Some other things to be aware of:
- If you're encrypting a computer with files on it already (e.g. a few months/years after first installing it), there will still be remnants of the unencrypted files (so if you stored for example private keys in text files beforehand, you should transfer any money controlled by that to another private key).
- On newer hardware encrypting a PC doesn't have a significant effect on performance, but on older hardware it can.
- When you successfully login to an encrypted PC, some files will be decrypted and stored in memory; someone malicious may be able to plug in say a USB stick and gain access to this data. So avoid leaving your computer turned on/locked, and disable drivers on for example USB ports if you're in a shared workspace.
NOTE: If you plan to encrypt your computer make a backup first, then destroy this backup when you know the encryption was successful (e.g. save important files to a cheap USB stick, then physically destroy that USB stick afterwards).
For windows there are two methods to encrypt your PC depending on your version of windows and hardware. These methods are:
- Windows 8.1 & 10: Device Encryption. Found under Settings -> System -> About.
- Windows Vista, 7, 8, 8.1 & 10 (and some other versions): Bitlocker (this is generally considered better as it offers more functionality, and under the hood seems to use the same encryption as Device Encryption). Search "Bitlocker" in the start menu to load this.
More info on these and alternatives can be found here.
On Mac you can use FileVault to encrypt your PC. There are two ways to access it:
- Go to System Preferences -> Security & Privacy -> FileVault.
- Or type "FileVault" into spotlight search.
If you want other users on this PC to access the files, make sure you set this up. More information can be found here.
There are many Linux distributions offering good encryption solutions, but each works slightly differently so we'll focus on Ubuntu in this guide. On Ubuntu you have an option to encrypt your PC when you initially install it. Alternatively if you already have Ubuntu installed unencrypted, see this guide.
Encrypting Specific Files
There are many tools for encrypting files, so do your own research in this area. If you're familiar with using a terminal, you can encrypt/decrypt a file using OpenSSL.

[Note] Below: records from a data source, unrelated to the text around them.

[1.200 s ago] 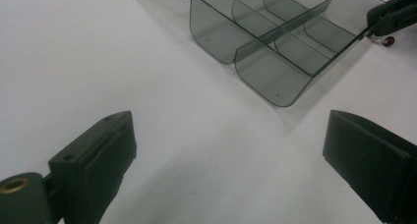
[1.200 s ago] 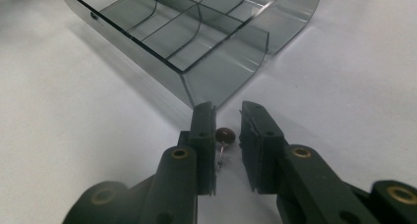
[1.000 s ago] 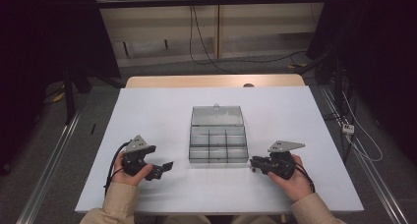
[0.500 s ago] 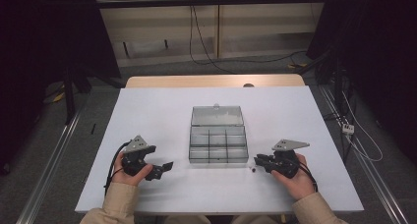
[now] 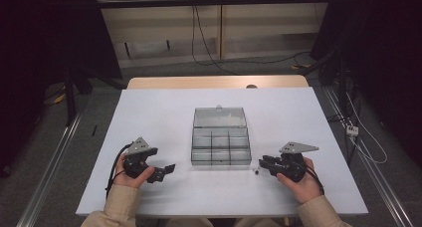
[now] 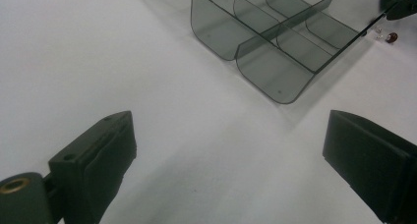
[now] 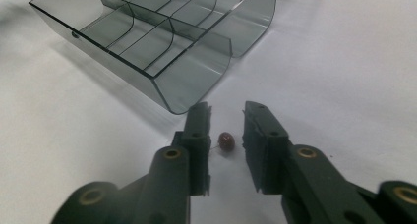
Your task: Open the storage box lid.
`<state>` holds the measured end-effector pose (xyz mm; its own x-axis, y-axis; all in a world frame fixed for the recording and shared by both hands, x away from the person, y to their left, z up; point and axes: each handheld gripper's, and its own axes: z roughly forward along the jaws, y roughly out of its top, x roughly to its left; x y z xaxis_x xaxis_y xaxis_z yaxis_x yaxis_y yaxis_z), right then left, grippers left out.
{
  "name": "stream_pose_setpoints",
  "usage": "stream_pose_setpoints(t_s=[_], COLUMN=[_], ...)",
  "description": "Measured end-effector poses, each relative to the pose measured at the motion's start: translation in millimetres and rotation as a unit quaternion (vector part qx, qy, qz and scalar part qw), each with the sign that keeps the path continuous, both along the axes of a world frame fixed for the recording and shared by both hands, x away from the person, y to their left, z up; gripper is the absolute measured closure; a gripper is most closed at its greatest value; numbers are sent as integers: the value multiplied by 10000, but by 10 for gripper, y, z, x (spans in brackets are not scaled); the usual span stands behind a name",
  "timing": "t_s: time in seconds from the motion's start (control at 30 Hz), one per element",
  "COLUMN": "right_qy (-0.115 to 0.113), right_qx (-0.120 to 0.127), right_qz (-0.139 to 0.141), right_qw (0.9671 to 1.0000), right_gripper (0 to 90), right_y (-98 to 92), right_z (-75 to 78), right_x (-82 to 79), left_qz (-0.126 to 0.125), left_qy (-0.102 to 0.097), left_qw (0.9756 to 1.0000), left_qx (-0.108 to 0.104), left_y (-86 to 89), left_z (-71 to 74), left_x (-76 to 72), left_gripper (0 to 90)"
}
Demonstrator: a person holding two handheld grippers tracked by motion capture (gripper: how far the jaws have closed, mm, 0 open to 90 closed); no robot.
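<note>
A clear grey compartment box [image 5: 221,163] stands open at the middle of the white table, its lid laid back. A small dark red bead-like part [image 7: 226,141] on thin wire lies on the table by the box's front right corner [image 5: 257,171]. My right gripper [image 7: 227,112] points at it with one jaw on each side; the jaws have just been opening and do not press it. In the high view the right gripper [image 5: 263,162] rests right of the box. My left gripper [image 5: 166,170] lies left of the box, open wide [image 6: 231,155], holding nothing.
The box's [image 6: 275,42] compartments look empty. The red part [image 6: 392,36] and the other gripper's tip [image 6: 401,0] lie beyond its far corner in the left gripper view. Bare white table [image 5: 164,117] surrounds the box. Cables lie on the floor behind.
The right gripper's jaws have parted slightly and the hand has shifted a little; the small red part now shows on the table before them. The left gripper has stayed put.
</note>
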<state>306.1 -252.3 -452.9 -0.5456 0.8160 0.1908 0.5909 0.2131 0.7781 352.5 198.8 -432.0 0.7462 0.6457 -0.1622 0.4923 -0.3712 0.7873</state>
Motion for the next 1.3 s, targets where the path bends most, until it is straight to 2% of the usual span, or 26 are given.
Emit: stream_pose_setpoints(t_s=[0.27, 0.53, 0.7, 0.87, 1.0, 1.17, 1.3], right_qy=[94, 107, 166, 226, 274, 161, 123], right_qx=[-168, -311, -301, -279, -265, -290, -247], right_qz=[-37, 0, -97, -151, -125, -11, -85], right_qw=[9998, 9995, 9994, 9992, 9992, 9994, 9996], right_gripper=[637, 648, 659, 743, 763, 730, 687], right_y=[111, 74, -1, -52, -70, -43, -39], right_z=[-71, -69, -59, -58, -48, -66, -66], right_x=[41, 24, -2, 7, 10, 22, 19], left_qz=[-21, -35, -43, -54, -48, -62, -55], left_qy=[2, 18, 14, 19, 14, 20, 14], left_qw=[10000, 10000, 10000, 10000, 10000, 10000, 10000], left_qx=[5, 27, 24, 23, 22, 16, 23], left_y=[-4, -7, -9, -13, -11, -20, -15], left_z=[-1, -4, -5, -7, -6, -10, -8], left_x=[1, 1, 2, 1, 2, 0, 2], left_gripper=[57, 57, 57, 58, 59, 59, 59])
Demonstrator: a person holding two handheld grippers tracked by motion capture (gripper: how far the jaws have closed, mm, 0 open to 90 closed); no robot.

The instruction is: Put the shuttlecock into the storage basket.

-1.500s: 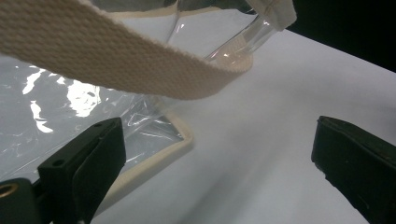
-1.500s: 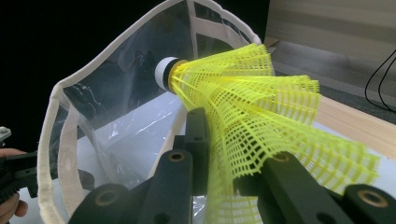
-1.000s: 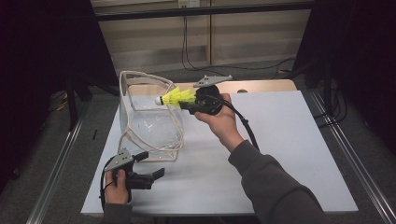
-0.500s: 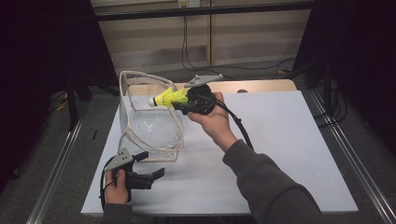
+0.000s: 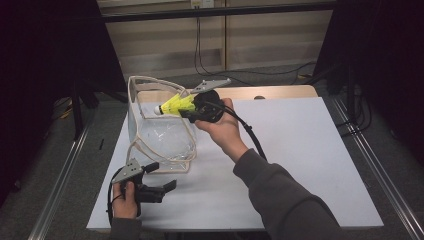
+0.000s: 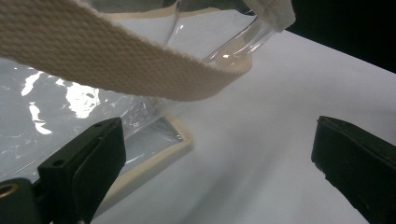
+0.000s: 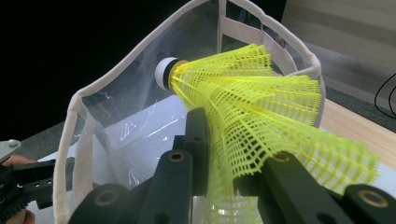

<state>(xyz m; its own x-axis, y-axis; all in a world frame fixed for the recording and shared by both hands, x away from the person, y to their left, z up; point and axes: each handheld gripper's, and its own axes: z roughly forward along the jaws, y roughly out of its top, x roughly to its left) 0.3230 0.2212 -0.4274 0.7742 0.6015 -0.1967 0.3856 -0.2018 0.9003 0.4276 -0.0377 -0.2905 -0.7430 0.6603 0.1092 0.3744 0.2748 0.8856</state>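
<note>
Over bag (image 5: 160, 135), shuttlecock (image 5: 176, 105) seemingly gripper-pinched (image 5: 189, 111)

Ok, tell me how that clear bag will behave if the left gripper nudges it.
The clear bag probably slides or buckles instead of resisting: its walls are thin, wrinkled plastic. It looks light, nothing visible inside. Its strap droops, so it is likely floppy and could snag the left gripper.

One yellow shuttlecock (image 5: 174, 105) was counted, and one clear bag (image 5: 162, 135) with two cloth straps. Two grippers were seen, the left gripper (image 5: 165, 187) and the right gripper (image 5: 187, 111). One white table (image 5: 300, 150) was counted.
</note>
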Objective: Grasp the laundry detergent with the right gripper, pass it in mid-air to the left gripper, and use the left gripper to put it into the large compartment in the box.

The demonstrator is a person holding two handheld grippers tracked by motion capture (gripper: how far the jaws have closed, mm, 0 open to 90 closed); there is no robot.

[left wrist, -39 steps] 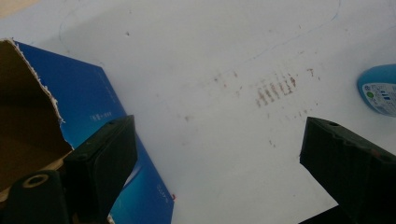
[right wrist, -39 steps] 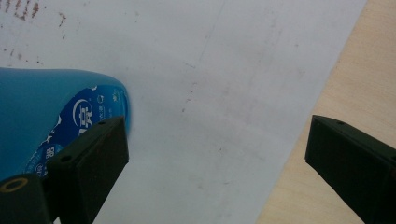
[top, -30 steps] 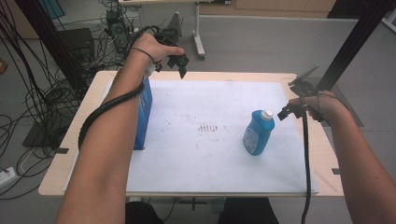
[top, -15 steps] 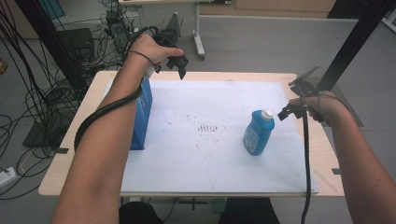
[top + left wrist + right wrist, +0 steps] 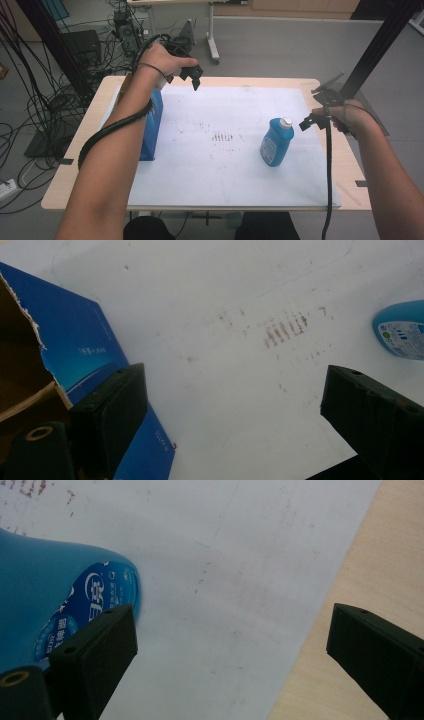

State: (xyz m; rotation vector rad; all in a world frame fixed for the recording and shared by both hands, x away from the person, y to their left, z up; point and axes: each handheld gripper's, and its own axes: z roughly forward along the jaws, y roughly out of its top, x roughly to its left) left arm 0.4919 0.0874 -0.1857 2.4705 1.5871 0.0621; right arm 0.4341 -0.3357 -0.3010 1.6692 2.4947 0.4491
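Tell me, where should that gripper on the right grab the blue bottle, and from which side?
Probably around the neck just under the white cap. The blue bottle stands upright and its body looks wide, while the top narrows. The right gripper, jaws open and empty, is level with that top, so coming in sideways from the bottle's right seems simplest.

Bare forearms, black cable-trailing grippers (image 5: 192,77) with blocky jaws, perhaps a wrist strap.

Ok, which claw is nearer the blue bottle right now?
The right. The right claw hangs open just beside the blue bottle, on its right near the cap, not touching it. The left claw is open too, far off above the table's far edge, by the blue box.
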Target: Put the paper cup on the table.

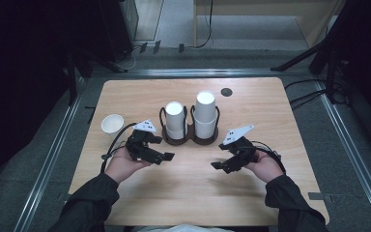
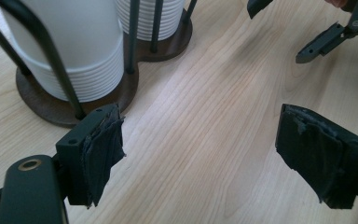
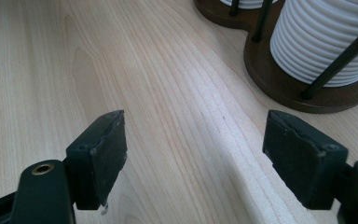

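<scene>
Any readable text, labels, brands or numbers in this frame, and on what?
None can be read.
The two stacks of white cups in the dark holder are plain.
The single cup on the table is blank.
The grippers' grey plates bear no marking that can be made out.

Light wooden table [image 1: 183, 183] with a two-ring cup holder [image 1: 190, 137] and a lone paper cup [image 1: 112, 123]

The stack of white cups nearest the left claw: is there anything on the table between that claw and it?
Only the holder's own black wire posts stand around the left stack of cups. Otherwise bare table lies between it and the open left claw. The single loose cup sits off to the side, out of the way.
</scene>
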A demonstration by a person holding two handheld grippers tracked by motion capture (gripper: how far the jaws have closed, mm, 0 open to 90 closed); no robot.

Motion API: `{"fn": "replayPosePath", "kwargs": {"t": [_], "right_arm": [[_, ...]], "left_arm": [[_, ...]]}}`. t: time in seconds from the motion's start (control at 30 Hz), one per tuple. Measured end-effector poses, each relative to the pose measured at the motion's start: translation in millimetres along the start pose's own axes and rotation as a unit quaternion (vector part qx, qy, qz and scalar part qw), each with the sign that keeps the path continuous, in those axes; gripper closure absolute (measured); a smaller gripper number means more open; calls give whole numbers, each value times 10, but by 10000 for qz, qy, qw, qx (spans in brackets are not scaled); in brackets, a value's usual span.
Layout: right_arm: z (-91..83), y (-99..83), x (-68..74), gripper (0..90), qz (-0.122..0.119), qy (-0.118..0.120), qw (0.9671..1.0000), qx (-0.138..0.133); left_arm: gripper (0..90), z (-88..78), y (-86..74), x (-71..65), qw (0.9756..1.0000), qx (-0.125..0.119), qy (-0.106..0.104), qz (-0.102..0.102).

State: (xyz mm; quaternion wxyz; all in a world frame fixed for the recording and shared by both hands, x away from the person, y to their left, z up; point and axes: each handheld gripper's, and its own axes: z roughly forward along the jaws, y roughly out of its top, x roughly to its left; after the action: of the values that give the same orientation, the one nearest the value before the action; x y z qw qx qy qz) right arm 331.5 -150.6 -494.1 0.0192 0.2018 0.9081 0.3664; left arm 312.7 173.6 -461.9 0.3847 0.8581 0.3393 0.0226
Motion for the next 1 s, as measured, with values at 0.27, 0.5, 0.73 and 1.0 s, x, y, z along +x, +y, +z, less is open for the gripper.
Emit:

Alternatively, if you want a user interface, VeraCrypt is our favourite free open-source encryption software. With support for Windows, Mac and Linux, it's based on TrueCrypt - software that was once very popular for encryption but stopped being supported (VeraCrypt fixes many vulnerabilities and security issues found with TrueCrypt). First using it can be very confusing, so it's important to read all the instructions when using it. Also note this does not encrypt existing data but rather will give you a place to put that data (so if you target an existing file, it will overwrite it).
Remember that nothing is 100% secure, and that security is all about building barriers. Each barrier on its own can ultimately be crossed, but if you build enough then you're better protected. Encryption is just an extra barrier to add to your arsenal. It will also get you thinking about security, and help you keep yourself and the people around you safer.